__DIRECTIONS__. Reproduce the records precisely. Every line should be included.

__RECORDS TO PROCESS__.
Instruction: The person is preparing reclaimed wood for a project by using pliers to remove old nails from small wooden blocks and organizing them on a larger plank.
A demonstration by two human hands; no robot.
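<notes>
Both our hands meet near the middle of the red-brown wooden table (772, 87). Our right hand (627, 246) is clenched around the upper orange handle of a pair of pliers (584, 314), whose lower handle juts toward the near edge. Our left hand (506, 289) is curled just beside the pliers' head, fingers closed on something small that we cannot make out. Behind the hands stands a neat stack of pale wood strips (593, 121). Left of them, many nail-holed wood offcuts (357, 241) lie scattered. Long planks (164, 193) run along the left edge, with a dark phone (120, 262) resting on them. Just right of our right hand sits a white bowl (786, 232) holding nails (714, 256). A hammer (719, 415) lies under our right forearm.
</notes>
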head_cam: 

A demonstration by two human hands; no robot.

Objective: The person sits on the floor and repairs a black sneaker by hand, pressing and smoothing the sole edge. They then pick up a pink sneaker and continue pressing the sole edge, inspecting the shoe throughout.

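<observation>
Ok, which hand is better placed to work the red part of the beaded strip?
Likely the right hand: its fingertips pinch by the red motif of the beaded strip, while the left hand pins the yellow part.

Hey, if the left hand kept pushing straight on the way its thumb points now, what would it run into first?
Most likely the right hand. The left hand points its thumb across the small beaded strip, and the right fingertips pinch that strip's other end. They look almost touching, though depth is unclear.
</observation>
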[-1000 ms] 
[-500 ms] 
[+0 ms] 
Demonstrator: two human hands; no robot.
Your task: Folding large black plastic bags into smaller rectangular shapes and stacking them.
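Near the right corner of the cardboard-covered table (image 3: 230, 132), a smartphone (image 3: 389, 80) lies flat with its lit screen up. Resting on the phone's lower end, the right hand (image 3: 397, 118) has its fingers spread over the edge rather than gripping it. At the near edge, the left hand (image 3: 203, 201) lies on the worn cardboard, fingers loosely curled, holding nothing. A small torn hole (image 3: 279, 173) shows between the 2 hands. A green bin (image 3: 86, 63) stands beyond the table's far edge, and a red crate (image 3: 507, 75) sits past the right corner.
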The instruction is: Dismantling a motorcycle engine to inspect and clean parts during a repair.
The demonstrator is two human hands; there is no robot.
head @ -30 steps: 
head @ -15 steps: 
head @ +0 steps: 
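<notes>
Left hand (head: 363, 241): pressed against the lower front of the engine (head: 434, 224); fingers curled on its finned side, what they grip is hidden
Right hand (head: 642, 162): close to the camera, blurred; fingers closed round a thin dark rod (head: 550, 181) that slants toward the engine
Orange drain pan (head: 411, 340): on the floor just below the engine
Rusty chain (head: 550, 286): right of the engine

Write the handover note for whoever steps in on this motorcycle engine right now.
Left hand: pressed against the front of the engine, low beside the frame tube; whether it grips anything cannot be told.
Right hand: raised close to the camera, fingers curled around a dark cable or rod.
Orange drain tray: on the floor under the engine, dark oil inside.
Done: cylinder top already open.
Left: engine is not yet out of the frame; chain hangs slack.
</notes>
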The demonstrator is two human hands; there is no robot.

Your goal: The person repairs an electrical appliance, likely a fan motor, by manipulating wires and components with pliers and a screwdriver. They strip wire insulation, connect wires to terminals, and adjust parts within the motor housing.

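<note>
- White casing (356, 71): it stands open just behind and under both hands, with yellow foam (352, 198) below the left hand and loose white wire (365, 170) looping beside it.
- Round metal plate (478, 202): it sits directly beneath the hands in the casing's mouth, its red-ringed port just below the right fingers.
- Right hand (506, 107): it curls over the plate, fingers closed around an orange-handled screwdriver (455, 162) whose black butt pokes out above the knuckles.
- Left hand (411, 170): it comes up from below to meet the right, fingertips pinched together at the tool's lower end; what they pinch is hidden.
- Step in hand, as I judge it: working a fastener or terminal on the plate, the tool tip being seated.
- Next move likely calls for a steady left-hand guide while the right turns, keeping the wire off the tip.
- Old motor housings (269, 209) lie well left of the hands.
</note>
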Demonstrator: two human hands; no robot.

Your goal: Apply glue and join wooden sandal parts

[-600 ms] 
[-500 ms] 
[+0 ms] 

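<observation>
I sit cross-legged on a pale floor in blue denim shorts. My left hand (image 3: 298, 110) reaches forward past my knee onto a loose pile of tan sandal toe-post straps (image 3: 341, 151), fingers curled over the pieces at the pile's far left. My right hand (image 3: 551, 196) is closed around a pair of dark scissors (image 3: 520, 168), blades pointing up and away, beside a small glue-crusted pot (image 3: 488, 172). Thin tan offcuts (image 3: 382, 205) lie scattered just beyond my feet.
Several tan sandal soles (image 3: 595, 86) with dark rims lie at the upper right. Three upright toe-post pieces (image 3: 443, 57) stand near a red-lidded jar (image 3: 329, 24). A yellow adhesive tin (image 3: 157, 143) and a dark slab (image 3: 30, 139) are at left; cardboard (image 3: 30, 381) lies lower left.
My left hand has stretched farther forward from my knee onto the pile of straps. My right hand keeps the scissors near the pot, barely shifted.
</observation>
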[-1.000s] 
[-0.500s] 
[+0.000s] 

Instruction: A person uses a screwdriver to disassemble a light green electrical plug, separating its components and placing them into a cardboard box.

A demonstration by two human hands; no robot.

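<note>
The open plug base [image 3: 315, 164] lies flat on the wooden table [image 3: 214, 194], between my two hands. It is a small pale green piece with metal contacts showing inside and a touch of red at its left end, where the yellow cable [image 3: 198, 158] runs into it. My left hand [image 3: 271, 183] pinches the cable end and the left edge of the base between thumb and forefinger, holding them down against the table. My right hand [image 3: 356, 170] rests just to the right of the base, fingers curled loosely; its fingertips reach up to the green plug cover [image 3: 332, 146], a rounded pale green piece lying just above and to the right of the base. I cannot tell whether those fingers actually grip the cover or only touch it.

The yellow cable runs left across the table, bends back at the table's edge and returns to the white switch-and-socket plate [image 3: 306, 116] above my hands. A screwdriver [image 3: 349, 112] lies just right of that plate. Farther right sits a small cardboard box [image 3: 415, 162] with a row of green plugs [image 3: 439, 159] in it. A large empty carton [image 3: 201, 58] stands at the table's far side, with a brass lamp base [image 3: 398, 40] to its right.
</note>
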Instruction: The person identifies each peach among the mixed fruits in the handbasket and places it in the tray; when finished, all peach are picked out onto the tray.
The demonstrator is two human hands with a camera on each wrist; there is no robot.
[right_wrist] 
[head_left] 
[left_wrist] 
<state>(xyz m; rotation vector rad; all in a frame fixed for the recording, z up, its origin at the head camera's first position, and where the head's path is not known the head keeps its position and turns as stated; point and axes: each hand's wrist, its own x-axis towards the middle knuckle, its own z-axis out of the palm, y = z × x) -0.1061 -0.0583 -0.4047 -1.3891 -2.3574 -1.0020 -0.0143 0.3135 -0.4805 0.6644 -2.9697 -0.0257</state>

__RESPONSE AREA__.
Instruction: The person is preparing reclaimed wood for a project by using pliers to remove old nails from small wooden blocks and organizing them on a larger plank.
A demonstration by two human hands; no robot.
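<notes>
Both our hands meet near the middle of the red-brown wooden table (772, 87). Our right hand (627, 246) is clenched around the upper orange handle of a pair of pliers (584, 314), whose lower handle juts toward the near edge. Our left hand (506, 289) is curled just beside the pliers' head, fingers closed on something small that we cannot make out. Behind the hands stands a neat stack of pale wood strips (593, 121). Left of them, many nail-holed wood offcuts (357, 241) lie scattered. Long planks (164, 193) run along the left edge, with a dark phone (120, 262) resting on them. Just right of our right hand sits a white bowl (786, 232) holding nails (714, 256). A hammer (719, 415) lies under our right forearm.
</notes>
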head_cam: 

A demonstration by two human hands; no robot.

Objective: The person sits on the floor and repairs a black sneaker by hand, pressing and smoothing the sole edge. They then pick up a pink sneaker and continue pressing the sole edge, inspecting the shoe throughout.

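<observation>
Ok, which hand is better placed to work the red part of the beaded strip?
Likely the right hand: its fingertips pinch by the red motif of the beaded strip, while the left hand pins the yellow part.

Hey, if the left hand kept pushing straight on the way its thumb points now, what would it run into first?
Most likely the right hand. The left hand points its thumb across the small beaded strip, and the right fingertips pinch that strip's other end. They look almost touching, though depth is unclear.
</observation>
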[-1000 ms] 
[-500 ms] 
[+0 ms] 
Demonstrator: two human hands; no robot.
Your task: Folding large black plastic bags into smaller rectangular shapes and stacking them.
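Near the right corner of the cardboard-covered table (image 3: 230, 132), a smartphone (image 3: 389, 80) lies flat with its lit screen up. Resting on the phone's lower end, the right hand (image 3: 397, 118) has its fingers spread over the edge rather than gripping it. At the near edge, the left hand (image 3: 203, 201) lies on the worn cardboard, fingers loosely curled, holding nothing. A small torn hole (image 3: 279, 173) shows between the 2 hands. A green bin (image 3: 86, 63) stands beyond the table's far edge, and a red crate (image 3: 507, 75) sits past the right corner.
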The instruction is: Dismantling a motorcycle engine to inspect and clean parts during a repair.
The demonstrator is two human hands; there is no robot.
head @ -30 steps: 
head @ -15 steps: 
head @ +0 steps: 
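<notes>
Left hand (head: 363, 241): pressed against the lower front of the engine (head: 434, 224); fingers curled on its finned side, what they grip is hidden
Right hand (head: 642, 162): close to the camera, blurred; fingers closed round a thin dark rod (head: 550, 181) that slants toward the engine
Orange drain pan (head: 411, 340): on the floor just below the engine
Rusty chain (head: 550, 286): right of the engine

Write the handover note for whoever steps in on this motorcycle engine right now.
Left hand: pressed against the front of the engine, low beside the frame tube; whether it grips anything cannot be told.
Right hand: raised close to the camera, fingers curled around a dark cable or rod.
Orange drain tray: on the floor under the engine, dark oil inside.
Done: cylinder top already open.
Left: engine is not yet out of the frame; chain hangs slack.
</notes>
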The demonstrator is two human hands; there is no robot.

Your goal: The person repairs an electrical appliance, likely a fan motor, by manipulating wires and components with pliers and a screwdriver. They strip wire insulation, connect wires to terminals, and adjust parts within the motor housing.

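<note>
- White casing (356, 71): it stands open just behind and under both hands, with yellow foam (352, 198) below the left hand and loose white wire (365, 170) looping beside it.
- Round metal plate (478, 202): it sits directly beneath the hands in the casing's mouth, its red-ringed port just below the right fingers.
- Right hand (506, 107): it curls over the plate, fingers closed around an orange-handled screwdriver (455, 162) whose black butt pokes out above the knuckles.
- Left hand (411, 170): it comes up from below to meet the right, fingertips pinched together at the tool's lower end; what they pinch is hidden.
- Step in hand, as I judge it: working a fastener or terminal on the plate, the tool tip being seated.
- Next move likely calls for a steady left-hand guide while the right turns, keeping the wire off the tip.
- Old motor housings (269, 209) lie well left of the hands.
</note>
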Demonstrator: two human hands; no robot.

Your goal: Apply glue and join wooden sandal parts

[-600 ms] 
[-500 ms] 
[+0 ms] 

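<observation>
I sit cross-legged on a pale floor in blue denim shorts. My left hand (image 3: 298, 110) reaches forward past my knee onto a loose pile of tan sandal toe-post straps (image 3: 341, 151), fingers curled over the pieces at the pile's far left. My right hand (image 3: 551, 196) is closed around a pair of dark scissors (image 3: 520, 168), blades pointing up and away, beside a small glue-crusted pot (image 3: 488, 172). Thin tan offcuts (image 3: 382, 205) lie scattered just beyond my feet.
Several tan sandal soles (image 3: 595, 86) with dark rims lie at the upper right. Three upright toe-post pieces (image 3: 443, 57) stand near a red-lidded jar (image 3: 329, 24). A yellow adhesive tin (image 3: 157, 143) and a dark slab (image 3: 30, 139) are at left; cardboard (image 3: 30, 381) lies lower left.
My left hand has stretched farther forward from my knee onto the pile of straps. My right hand keeps the scissors near the pot, barely shifted.
</observation>
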[-1.000s] 
[-0.500s] 
[+0.000s] 

Instruction: A person uses a screwdriver to disassemble a light green electrical plug, separating its components and placing them into a cardboard box.

A demonstration by two human hands; no robot.

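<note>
The open plug base [image 3: 315, 164] lies flat on the wooden table [image 3: 214, 194], between my two hands. It is a small pale green piece with metal contacts showing inside and a touch of red at its left end, where the yellow cable [image 3: 198, 158] runs into it. My left hand [image 3: 271, 183] pinches the cable end and the left edge of the base between thumb and forefinger, holding them down against the table. My right hand [image 3: 356, 170] rests just to the right of the base, fingers curled loosely; its fingertips reach up to the green plug cover [image 3: 332, 146], a rounded pale green piece lying just above and to the right of the base. I cannot tell whether those fingers actually grip the cover or only touch it.

The yellow cable runs left across the table, bends back at the table's edge and returns to the white switch-and-socket plate [image 3: 306, 116] above my hands. A screwdriver [image 3: 349, 112] lies just right of that plate. Farther right sits a small cardboard box [image 3: 415, 162] with a row of green plugs [image 3: 439, 159] in it. A large empty carton [image 3: 201, 58] stands at the table's far side, with a brass lamp base [image 3: 398, 40] to its right.
</note>
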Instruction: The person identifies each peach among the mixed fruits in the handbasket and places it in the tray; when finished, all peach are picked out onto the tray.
The demonstrator is two human hands with a camera on each wrist; there is no robot.
[right_wrist] 
[head_left] 
[left_wrist] 
<state>(xyz m; rotation vector rad; all in a frame fixed for the recording, z up, its origin at the head camera's first position, and where the head's path is not known the head keeps its position and turns as stated; point and axes: each hand's wrist, its own x-axis towards the middle knuckle, its own z-axis out of the palm, y = z × x) -0.1061 -0.0583 -0.4047 -1.3891 -2.3574 -1.0020 -0.0143 0.3135 -0.4805 0.6644 -2.9697 -0.0257</state>

Work on this exercise has been completed.